Would you copy the listing below exactly, keeping the pictures out?

Content starts

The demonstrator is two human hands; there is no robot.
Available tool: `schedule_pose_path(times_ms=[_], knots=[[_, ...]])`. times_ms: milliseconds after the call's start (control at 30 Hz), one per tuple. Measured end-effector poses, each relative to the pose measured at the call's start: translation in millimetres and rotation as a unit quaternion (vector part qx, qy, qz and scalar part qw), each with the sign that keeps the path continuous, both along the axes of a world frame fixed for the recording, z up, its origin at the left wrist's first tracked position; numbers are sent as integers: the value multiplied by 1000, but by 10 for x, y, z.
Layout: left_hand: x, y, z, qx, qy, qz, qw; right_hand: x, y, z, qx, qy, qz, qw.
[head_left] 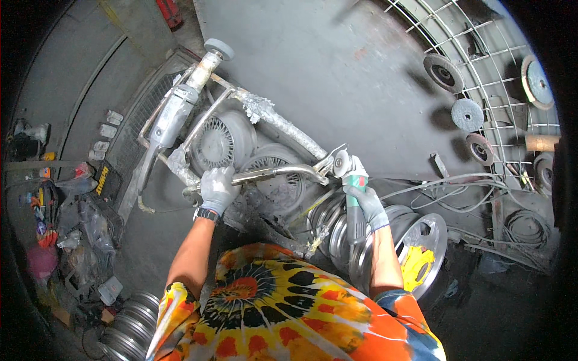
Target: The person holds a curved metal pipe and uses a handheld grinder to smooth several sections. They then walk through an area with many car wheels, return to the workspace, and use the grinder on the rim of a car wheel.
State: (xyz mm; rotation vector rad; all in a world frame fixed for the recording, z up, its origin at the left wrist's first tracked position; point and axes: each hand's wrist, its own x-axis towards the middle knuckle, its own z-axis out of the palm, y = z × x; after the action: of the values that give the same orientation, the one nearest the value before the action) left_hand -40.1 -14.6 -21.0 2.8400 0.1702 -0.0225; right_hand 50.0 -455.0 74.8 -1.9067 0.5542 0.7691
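My left hand (218, 186), in a grey work glove and with a dark watch at the wrist, is closed around the near-left end of a shiny bent metal tube (280, 171). My right hand (368, 206), gloved too, grips the body of a green and black angle grinder (355, 201). Its small round disc (342, 161) is up by the tube's right end; whether the two touch I cannot tell. Behind the tube is a crusted metal frame (283, 126). A long grey power tool with a thick wheel (174, 111) rests across the frame's left side.
Dusty wheel rims (215, 143) lie under the frame. More rims, one holding a yellow cloth (416, 266), are by my right forearm. Abrasive discs (467, 114) hang on a wire rack at right. Cables (463, 182) run below it. Bags and tools (90, 216) clutter the left.
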Motion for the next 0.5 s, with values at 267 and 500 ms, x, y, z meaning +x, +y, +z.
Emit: schedule_pose_path(times_ms=[267, 500], knots=[[268, 58, 235, -51, 113, 43, 991, -147, -111, 28, 71, -7, -75, 995], [99, -99, 20, 37, -45, 45, 997, -668, -255, 57, 144, -38, -187, 971]])
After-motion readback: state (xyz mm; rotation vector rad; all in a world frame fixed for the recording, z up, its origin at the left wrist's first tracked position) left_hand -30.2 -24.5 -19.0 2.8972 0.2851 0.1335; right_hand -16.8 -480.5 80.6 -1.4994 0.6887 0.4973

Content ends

#### Written answer:
The demonstrator is two human hands; there is no robot.
Available tool: `schedule_pose_path(times_ms=[_], knots=[[_, ...]])`. times_ms: milliseconds after the call's start (control at 30 Hz), one per tuple. Measured end-effector poses, each relative to the pose measured at the call's start: translation in millimetres and rotation as a unit quaternion (vector part qx, qy, qz and scalar part qw), each with the sign that keeps the path continuous, both along the axes of a world frame fixed for the recording, z up, its origin at the left wrist's first tracked position; numbers are sent as integers: the value multiplied by 1000, but by 10 for x, y, z.
Layout: left_hand: x, y, z, qx, qy, qz, qw; right_hand: x, y, z, qx, qy, qz, qw.
[head_left] 
Target: The person holds a curved metal pipe and uses a handheld grinder to smooth several sections. They then walk through an area with many car wheels, return to the workspace, and use the grinder on the rim of a car wheel.
State: (xyz mm; rotation vector rad; all in a world frame fixed for the recording, z up, its origin at the left wrist's first tracked position; point and axes: each hand's wrist, its own x-axis towards the middle knuckle, its own z-axis out of the palm, y = z × x; after the action: of the values that give the same orientation, the one nearest the value before the action) left_hand -40.1 -14.6 -21.0 2.8400 0.1702 -0.0225; right_hand 50.0 -455.0 74.8 -1.9067 0.5542 0.7691
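My left hand (218, 186), in a grey work glove and with a dark watch at the wrist, is closed around the near-left end of a shiny bent metal tube (280, 171). My right hand (368, 206), gloved too, grips the body of a green and black angle grinder (355, 201). Its small round disc (342, 161) is up by the tube's right end; whether the two touch I cannot tell. Behind the tube is a crusted metal frame (283, 126). A long grey power tool with a thick wheel (174, 111) rests across the frame's left side.
Dusty wheel rims (215, 143) lie under the frame. More rims, one holding a yellow cloth (416, 266), are by my right forearm. Abrasive discs (467, 114) hang on a wire rack at right. Cables (463, 182) run below it. Bags and tools (90, 216) clutter the left.
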Motion for the next 0.5 s, with values at 267 and 500 ms, x, y, z meaning +x, +y, +z.
Emit: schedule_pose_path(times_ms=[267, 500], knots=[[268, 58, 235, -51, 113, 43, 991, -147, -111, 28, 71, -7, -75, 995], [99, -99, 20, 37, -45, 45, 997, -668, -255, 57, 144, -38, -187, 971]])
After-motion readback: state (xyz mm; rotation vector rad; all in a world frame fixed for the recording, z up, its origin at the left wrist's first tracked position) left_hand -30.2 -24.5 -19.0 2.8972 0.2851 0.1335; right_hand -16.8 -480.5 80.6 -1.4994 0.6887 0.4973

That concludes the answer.